Problem: Only lines containing the string "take" belong in the answer; find them in the records and copy them.

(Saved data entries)

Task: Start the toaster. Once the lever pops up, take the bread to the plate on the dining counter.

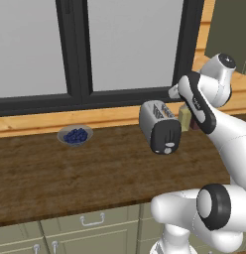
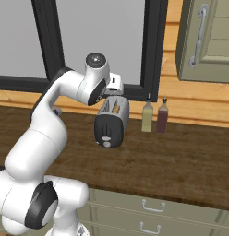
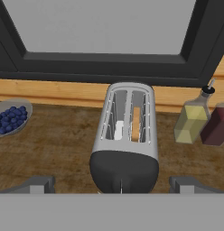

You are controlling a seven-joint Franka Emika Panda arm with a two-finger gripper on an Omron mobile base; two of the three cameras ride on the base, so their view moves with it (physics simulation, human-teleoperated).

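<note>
My end effector (image 3: pixel 112 182) hung above the toaster (image 3: pixel 126 135) with its fingers (image 3: pixel 37 184) wide apart, one on each side of the dark end panel, and it held nothing. The toaster stood on the brown desk (image 1: pixel 95 173) under the window. The bread (image 3: pixel 136 123) sat low in one slot. A bowl of blueberries (image 1: pixel 75 135) was well apart on one side, and two bottles (image 2: pixel 154 116) stood near on the other side.
</note>
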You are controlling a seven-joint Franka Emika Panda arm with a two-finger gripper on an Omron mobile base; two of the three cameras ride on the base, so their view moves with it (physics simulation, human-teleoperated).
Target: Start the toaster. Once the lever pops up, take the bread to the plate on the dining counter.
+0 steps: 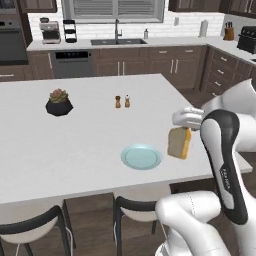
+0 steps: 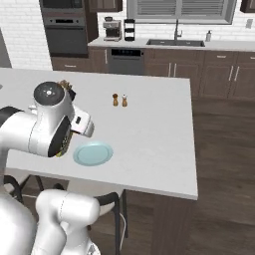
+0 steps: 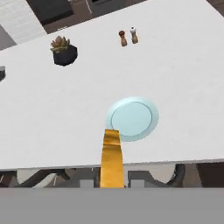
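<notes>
While hanging above the table (image 1: 75, 145): bread (image 1: 179, 143) pinched upright in the fingers (image 1: 186, 128).
Plate (image 1: 141, 157) just beside and below, toward the table's middle; slice's edge pointing at its rim.

Tan, brown-crusted bread slice (image 1: 179, 143); round pale blue plate (image 1: 141, 156); broad white table (image 1: 75, 145).
Slice upright, raised above the table, just beside the plate; plate flat near the table's front edge, bare.
</notes>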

Exercise solution:
Task: Start the toaster. Once the lever pops up, take the bread to the plate on the dining counter.
Target: Start the toaster. Once the lever pops up, take the bread to the plate on the dining counter.

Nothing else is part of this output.